=== Exercise description ===
From the first line to the last, repeat the data exactly and drop the pictures.

=== Collected data ===
···
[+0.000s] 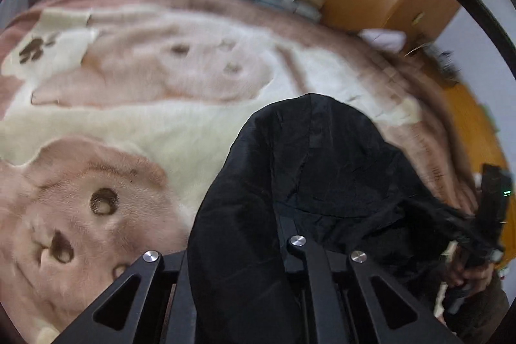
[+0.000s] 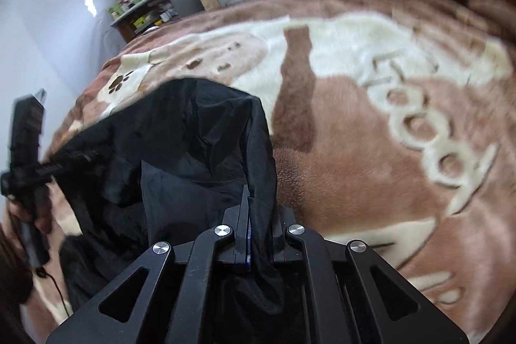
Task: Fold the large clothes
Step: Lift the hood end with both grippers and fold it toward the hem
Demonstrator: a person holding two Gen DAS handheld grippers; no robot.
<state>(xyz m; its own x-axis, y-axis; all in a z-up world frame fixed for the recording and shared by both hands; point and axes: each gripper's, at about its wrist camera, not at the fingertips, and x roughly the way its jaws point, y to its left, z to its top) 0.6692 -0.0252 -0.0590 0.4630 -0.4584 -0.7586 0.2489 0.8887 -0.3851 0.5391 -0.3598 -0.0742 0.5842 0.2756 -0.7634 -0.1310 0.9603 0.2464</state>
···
=== Solution to this problem ===
[+0.000s] 
[+0.000s] 
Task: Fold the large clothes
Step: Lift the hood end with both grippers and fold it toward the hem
Demonstrator: a person holding two Gen DAS handheld grippers; no robot.
<state>(xyz m; its own x-axis, y-axis; all in a z-up world frame fixed for the recording and shared by both hands; point and axes: each gripper's, at about its wrist camera, not at the fingertips, and x roughly the way its jaws point, y to its left, z to its top) 0.6692 -0.0252 -0.0590 0.4630 -0.4584 -0.7586 0.2489 0.8887 -0.3851 0.5391 -0.3598 -0.0742 0.5842 0.2756 -0.7634 -0.1310 0.9603 0.2464</state>

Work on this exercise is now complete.